= DIRECTIONS FOR THIS TASK =
If an entry below holds a picture, leave the picture out and print the rest exactly.

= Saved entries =

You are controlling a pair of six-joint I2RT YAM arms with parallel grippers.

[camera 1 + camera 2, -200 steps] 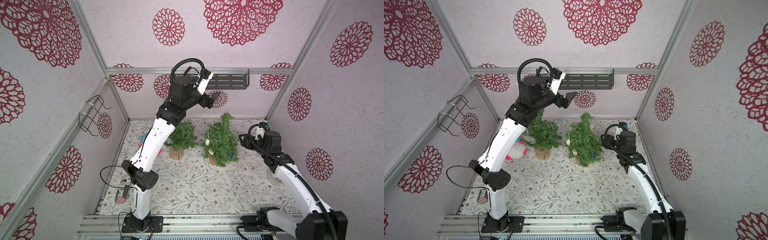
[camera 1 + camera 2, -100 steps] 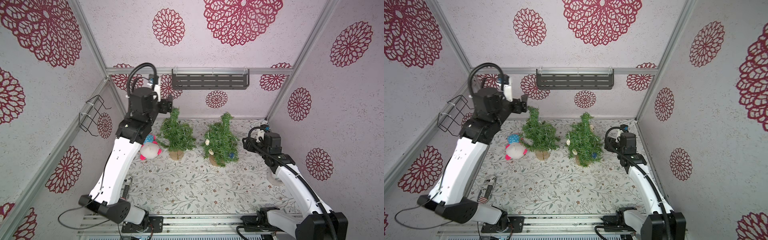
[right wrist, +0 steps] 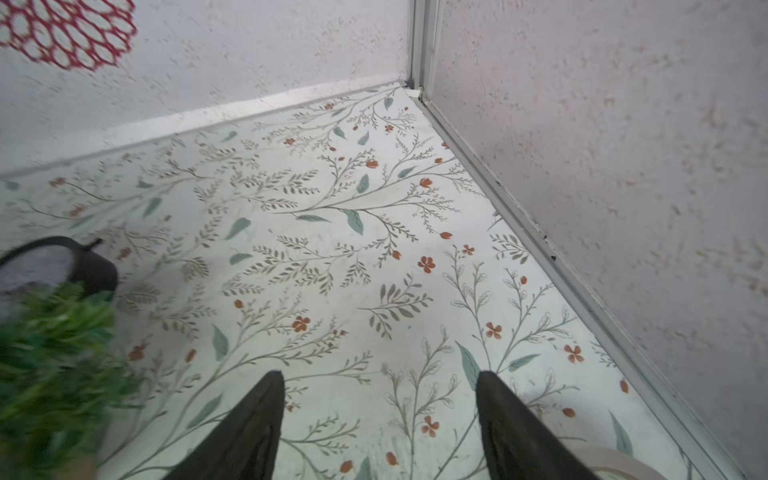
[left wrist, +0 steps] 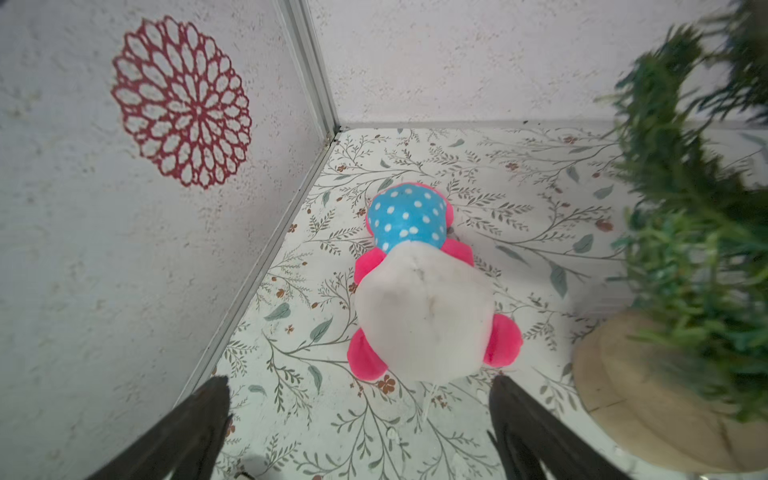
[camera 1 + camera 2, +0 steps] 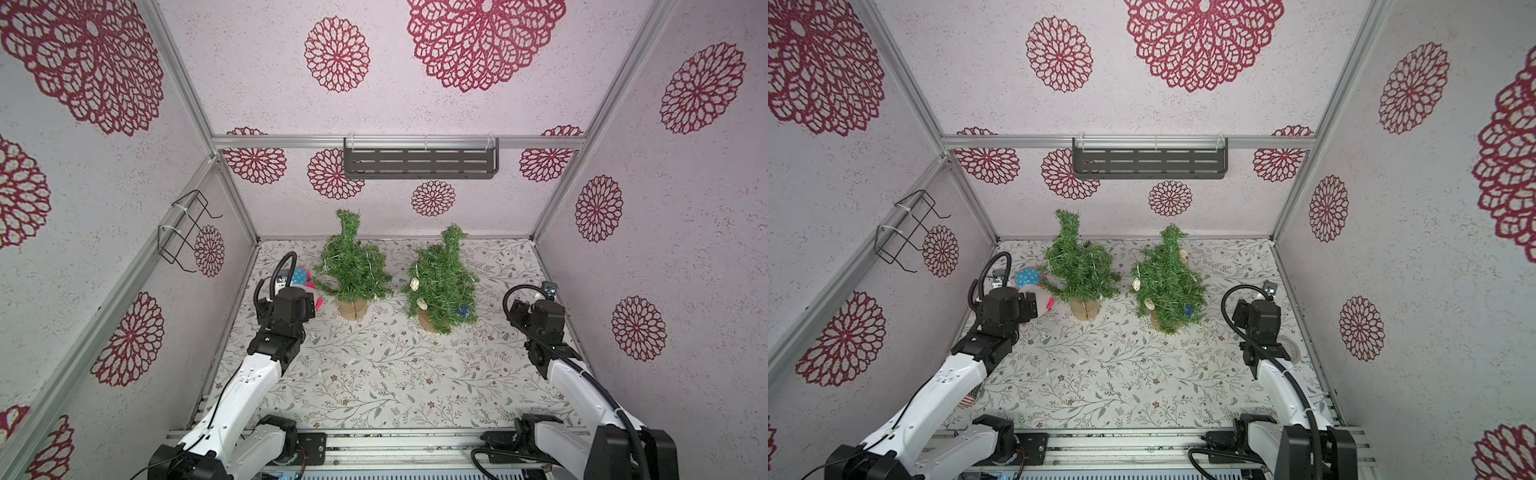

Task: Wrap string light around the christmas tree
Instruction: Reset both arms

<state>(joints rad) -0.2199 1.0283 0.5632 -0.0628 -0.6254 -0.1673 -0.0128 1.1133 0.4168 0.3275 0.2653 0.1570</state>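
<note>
Two small green christmas trees in beige pots stand at the back of the floor: the left one (image 5: 353,268) (image 5: 1077,270) and the right one (image 5: 442,282) (image 5: 1167,282), which carries ornaments. A thin pale string light (image 5: 1098,266) loops through the left tree. A fine strand of it (image 4: 429,407) lies on the floor between my left fingers. My left gripper (image 4: 360,386) is open and empty, low over the floor just short of a plush toy. My right gripper (image 3: 380,382) is open over bare floor near the back right corner, to the right of the right tree.
A white, pink and blue-dotted plush toy (image 5: 301,280) (image 4: 419,299) lies left of the left tree. A pale ring (image 5: 1289,349) sits by the right wall. A small flag (image 5: 967,401) lies under the left arm. A grey shelf (image 5: 419,164) and a wire rack (image 5: 187,232) hang on the walls.
My left arm has swung from high above the trees to the left and down, ending low beside the plush toy. The right arm has drawn back a little from the right tree.
</note>
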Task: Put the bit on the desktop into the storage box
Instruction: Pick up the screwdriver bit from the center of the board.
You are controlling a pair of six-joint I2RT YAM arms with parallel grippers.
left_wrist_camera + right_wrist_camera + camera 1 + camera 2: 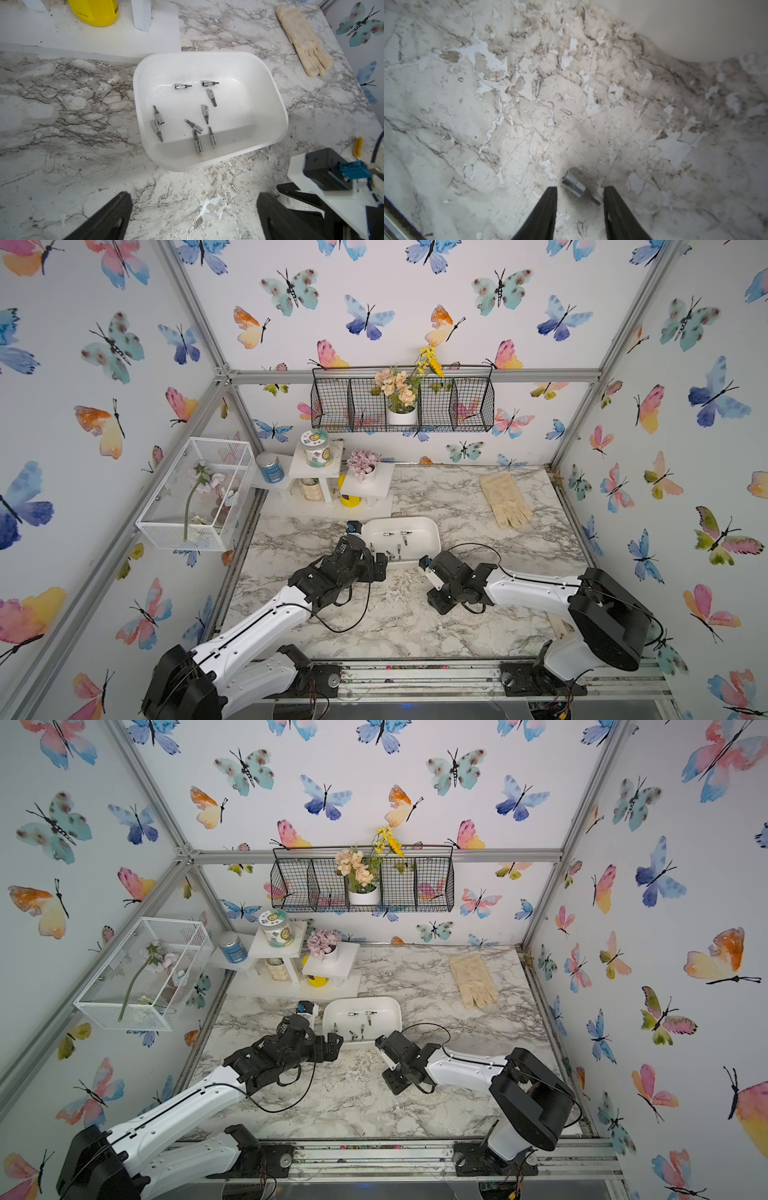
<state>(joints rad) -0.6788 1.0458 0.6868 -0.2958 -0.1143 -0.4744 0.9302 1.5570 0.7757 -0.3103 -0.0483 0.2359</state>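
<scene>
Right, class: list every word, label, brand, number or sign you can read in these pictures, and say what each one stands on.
Nothing can be quoted: no text here reads clearly.
On the yellow container: a line of small dark print, too blurred to read.
On the blue tin: pale label lettering, too small to read.
On the patterned jar: round emblems on lid and side, too small to read.
On the socket bits in the storage box: no markings legible.

The marbled surface (415, 614) carries the storage box (424, 547) near its middle, a cream glove (505, 499) toward its far right corner and a white riser (328, 510) at its far left. One bit (574, 186) lies near the box.
</scene>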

= WRITTEN ANSWER =
You are controlling a pair of six-joint I2RT YAM arms with parallel grippers.

[camera 1 + camera 2, -200 steps] 
[camera 1 + camera 2, -100 steps] 
[right wrist, +0 steps] 
[left wrist, +0 steps] 
[camera 1 + camera 2, +0 steps] 

Task: Wrap string light around the christmas tree
Instruction: Reset both arms

<state>(joints rad) -0.2199 1.0283 0.5632 -0.0628 -0.6254 -0.1673 -0.0128 1.1133 0.4168 0.3275 0.2653 0.1570</state>
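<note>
Two small green christmas trees in beige pots stand at the back of the floor: the left one (image 5: 353,268) (image 5: 1077,270) and the right one (image 5: 442,282) (image 5: 1167,282), which carries ornaments. A thin pale string light (image 5: 1098,266) loops through the left tree. A fine strand of it (image 4: 429,407) lies on the floor between my left fingers. My left gripper (image 4: 360,386) is open and empty, low over the floor just short of a plush toy. My right gripper (image 3: 380,382) is open over bare floor near the back right corner, to the right of the right tree.
A white, pink and blue-dotted plush toy (image 5: 301,280) (image 4: 419,299) lies left of the left tree. A pale ring (image 5: 1289,349) sits by the right wall. A small flag (image 5: 967,401) lies under the left arm. A grey shelf (image 5: 419,164) and a wire rack (image 5: 187,232) hang on the walls.
My left arm has swung from high above the trees to the left and down, ending low beside the plush toy. The right arm has drawn back a little from the right tree.
</note>
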Task: Put the bit on the desktop into the storage box
Instruction: Pick up the screwdriver bit from the center of the board.
You are controlling a pair of six-joint I2RT YAM arms with parallel grippers.
left_wrist_camera + right_wrist_camera + camera 1 + camera 2: 
<state>(joints rad) -0.6788 1.0458 0.6868 -0.2958 -0.1143 -0.4744 0.9302 1.5570 0.7757 -0.3103 -0.0483 0.2359</state>
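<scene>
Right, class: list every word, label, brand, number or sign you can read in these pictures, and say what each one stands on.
Nothing can be quoted: no text here reads clearly.
On the yellow container: a line of small dark print, too blurred to read.
On the blue tin: pale label lettering, too small to read.
On the patterned jar: round emblems on lid and side, too small to read.
On the socket bits in the storage box: no markings legible.

The marbled surface (415, 614) carries the storage box (424, 547) near its middle, a cream glove (505, 499) toward its far right corner and a white riser (328, 510) at its far left. One bit (574, 186) lies near the box.
</scene>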

Here the output is complete.